Fourth, after having done this, you will have to do all you can to have the Spirit with you regularly so that you can maintain a holy perspective rather than give in to the ever-encroaching ideas of the world. We all know those things that we must do to have the Spirit with us. Despite your busy schedules, you must never take a break from engaging in activities that invite the Spirit into your lives. Because it is so important to engender a regular relationship with the Holy Ghost while you are here at BYU, let me echo Elder M. Russell Ballard’s counsel from general conference just last month: “If you are attending a Church school, consistently include a class each semester in religious education” (“The Greatest Generation of Young Adults,” Ensign, May 2015).
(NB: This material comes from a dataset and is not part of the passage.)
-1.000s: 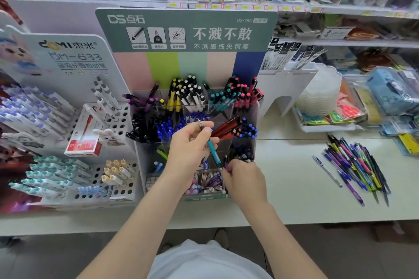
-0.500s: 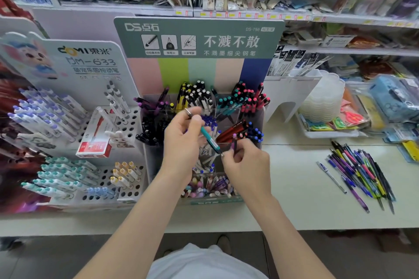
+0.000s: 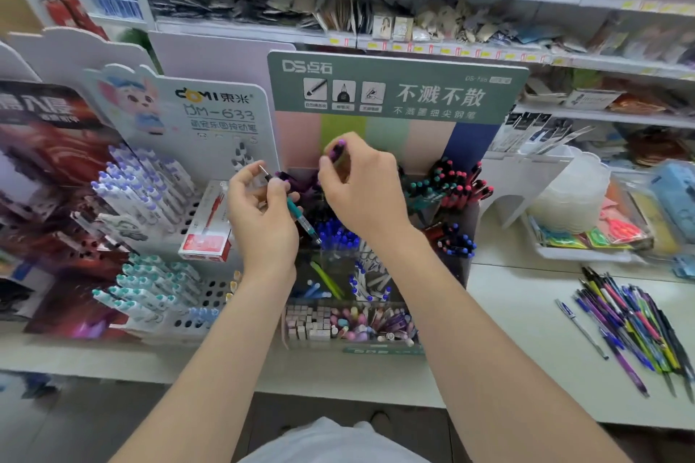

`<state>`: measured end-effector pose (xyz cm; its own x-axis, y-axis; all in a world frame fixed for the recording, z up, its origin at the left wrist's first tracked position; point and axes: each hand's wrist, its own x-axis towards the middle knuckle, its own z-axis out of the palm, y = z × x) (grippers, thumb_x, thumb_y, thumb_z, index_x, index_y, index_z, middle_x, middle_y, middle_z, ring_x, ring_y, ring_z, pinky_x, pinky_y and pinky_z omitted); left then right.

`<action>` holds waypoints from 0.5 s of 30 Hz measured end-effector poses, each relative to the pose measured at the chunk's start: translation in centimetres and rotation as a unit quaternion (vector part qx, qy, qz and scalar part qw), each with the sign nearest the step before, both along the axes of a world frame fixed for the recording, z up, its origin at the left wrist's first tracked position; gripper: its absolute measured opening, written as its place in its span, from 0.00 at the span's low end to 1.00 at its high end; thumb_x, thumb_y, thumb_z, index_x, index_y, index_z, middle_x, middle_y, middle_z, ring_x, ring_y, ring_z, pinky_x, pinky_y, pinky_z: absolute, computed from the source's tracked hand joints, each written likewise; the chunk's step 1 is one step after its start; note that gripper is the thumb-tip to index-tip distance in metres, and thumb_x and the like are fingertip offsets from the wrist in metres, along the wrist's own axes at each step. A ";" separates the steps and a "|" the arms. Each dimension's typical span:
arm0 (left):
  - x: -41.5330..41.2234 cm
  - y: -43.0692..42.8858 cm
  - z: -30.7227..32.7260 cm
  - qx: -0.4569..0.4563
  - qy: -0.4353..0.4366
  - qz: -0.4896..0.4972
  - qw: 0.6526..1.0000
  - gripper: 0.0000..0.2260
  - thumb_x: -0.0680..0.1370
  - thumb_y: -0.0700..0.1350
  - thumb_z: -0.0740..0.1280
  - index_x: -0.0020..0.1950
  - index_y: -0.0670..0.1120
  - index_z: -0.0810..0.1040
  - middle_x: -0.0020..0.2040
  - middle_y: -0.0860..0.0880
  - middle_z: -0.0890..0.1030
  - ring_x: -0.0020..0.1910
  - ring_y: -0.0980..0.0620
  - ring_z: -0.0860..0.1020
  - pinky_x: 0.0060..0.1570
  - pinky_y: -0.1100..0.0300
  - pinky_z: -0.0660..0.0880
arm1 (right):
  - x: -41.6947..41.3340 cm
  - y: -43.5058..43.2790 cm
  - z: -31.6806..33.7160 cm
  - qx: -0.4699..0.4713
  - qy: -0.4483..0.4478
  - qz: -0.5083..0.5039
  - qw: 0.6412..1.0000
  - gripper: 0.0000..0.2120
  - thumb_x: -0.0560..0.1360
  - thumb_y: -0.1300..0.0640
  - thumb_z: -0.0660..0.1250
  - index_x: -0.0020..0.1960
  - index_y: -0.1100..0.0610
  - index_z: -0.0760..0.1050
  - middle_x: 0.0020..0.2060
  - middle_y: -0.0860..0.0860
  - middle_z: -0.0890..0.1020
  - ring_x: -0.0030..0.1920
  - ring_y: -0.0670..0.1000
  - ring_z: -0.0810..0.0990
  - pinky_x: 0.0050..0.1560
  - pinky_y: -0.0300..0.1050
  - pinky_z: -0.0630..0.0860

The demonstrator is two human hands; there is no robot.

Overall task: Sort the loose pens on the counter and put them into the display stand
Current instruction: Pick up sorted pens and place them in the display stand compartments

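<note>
The display stand (image 3: 398,90) with a green header holds several compartments of pens sorted by colour. My left hand (image 3: 259,222) grips a teal pen (image 3: 301,218), held slanted over the stand's blue pens. My right hand (image 3: 361,192) is raised over the back left compartment and pinches a purple pen (image 3: 337,151) by its upper end. A pile of loose pens (image 3: 632,323) lies on the white counter (image 3: 526,312) at the right.
A white DOMI pen rack (image 3: 158,237) stands left of the stand, with a red box (image 3: 207,237) on it. A tray of colourful packets (image 3: 586,233) and a stack of clear containers sit at the back right. Shelves of goods run behind.
My right hand has risen from the stand's middle to the back left compartment with the purple pen. My left hand has kept the teal pen and moved up slightly. The camera has tilted up.
</note>
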<state>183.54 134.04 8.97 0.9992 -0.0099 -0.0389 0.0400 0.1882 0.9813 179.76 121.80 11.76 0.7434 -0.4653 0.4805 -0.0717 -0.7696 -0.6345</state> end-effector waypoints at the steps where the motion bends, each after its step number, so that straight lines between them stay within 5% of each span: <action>1: 0.2 0.3 0.0 0.005 -0.001 0.001 1.000 0.11 0.86 0.42 0.64 0.67 0.54 0.75 0.53 0.45 0.86 0.51 0.51 0.86 0.59 0.42 0.83 | 0.8 -0.1 -0.4 -0.018 0.052 -0.010 0.998 0.05 0.78 0.51 0.70 0.50 0.52 0.80 0.35 0.47 0.84 0.36 0.53 0.83 0.40 0.53 0.82; 5: 0.7 1.2 0.1 0.028 -0.008 0.005 1.000 0.13 0.87 0.40 0.61 0.68 0.54 0.75 0.51 0.48 0.87 0.52 0.52 0.86 0.62 0.39 0.81 | 1.7 -0.6 -1.6 -0.026 0.065 -0.006 0.998 0.09 0.78 0.51 0.71 0.56 0.52 0.84 0.35 0.46 0.82 0.39 0.52 0.82 0.46 0.53 0.82; 9: 1.2 1.5 0.1 0.027 -0.028 -0.004 0.999 0.13 0.87 0.40 0.62 0.67 0.55 0.75 0.52 0.47 0.87 0.52 0.51 0.86 0.60 0.41 0.82 | 0.1 0.6 -1.4 -0.056 0.042 0.015 0.997 0.10 0.84 0.53 0.64 0.56 0.53 0.84 0.46 0.50 0.83 0.44 0.52 0.81 0.46 0.54 0.80; 15: 0.4 -0.4 1.3 -0.074 0.016 -0.083 0.994 0.09 0.86 0.35 0.63 0.62 0.48 0.73 0.58 0.39 0.81 0.51 0.44 0.88 0.56 0.46 0.85 | -5.5 2.9 -1.9 0.151 0.029 -0.025 0.988 0.03 0.80 0.53 0.69 0.49 0.47 0.81 0.41 0.42 0.83 0.39 0.44 0.80 0.42 0.39 0.77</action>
Another reason you must have the Spirit with you is that your decision to serve God will not be enough. Only the Holy Ghost carrying the power of the Atonement into your soul will truly root out worldly ideas from you.
Fifth, when you are struggling because the way you are thinking or feeling at the moment seems to conflict with how God would have you think or feel, remember the times you have felt the Spirit in the past. We will not feel the Spirit at all times, and sometimes just when we are not, the mocking fingers of the world will hurt—and hurt deeply. But at those moments we must remember that we have felt God teach and testify to us of the eternal truth and import of His ideas, and then we must hold fast to those ideas just as we did when we felt His testifying Spirit. If we do, He will continue to sanctify us, or make us more holy. With His help, eventually we will become the kinds of beings who are capable of thinking and feeling just as He does. We will be holy beings, and the doctrines of the priesthood will distill upon our souls as the dews of heaven, and our everlasting dominion will flow unto us without compulsory means forever and ever (see D&C 121:45–46).
It is my prayer that this will happen for all of us, in the name of Jesus Christ, amen.
Kerry M. Muhlestein was a BYU professor and associate chair of the Department of Ancient Scripture when this devotional was delivered on 12 May 2015.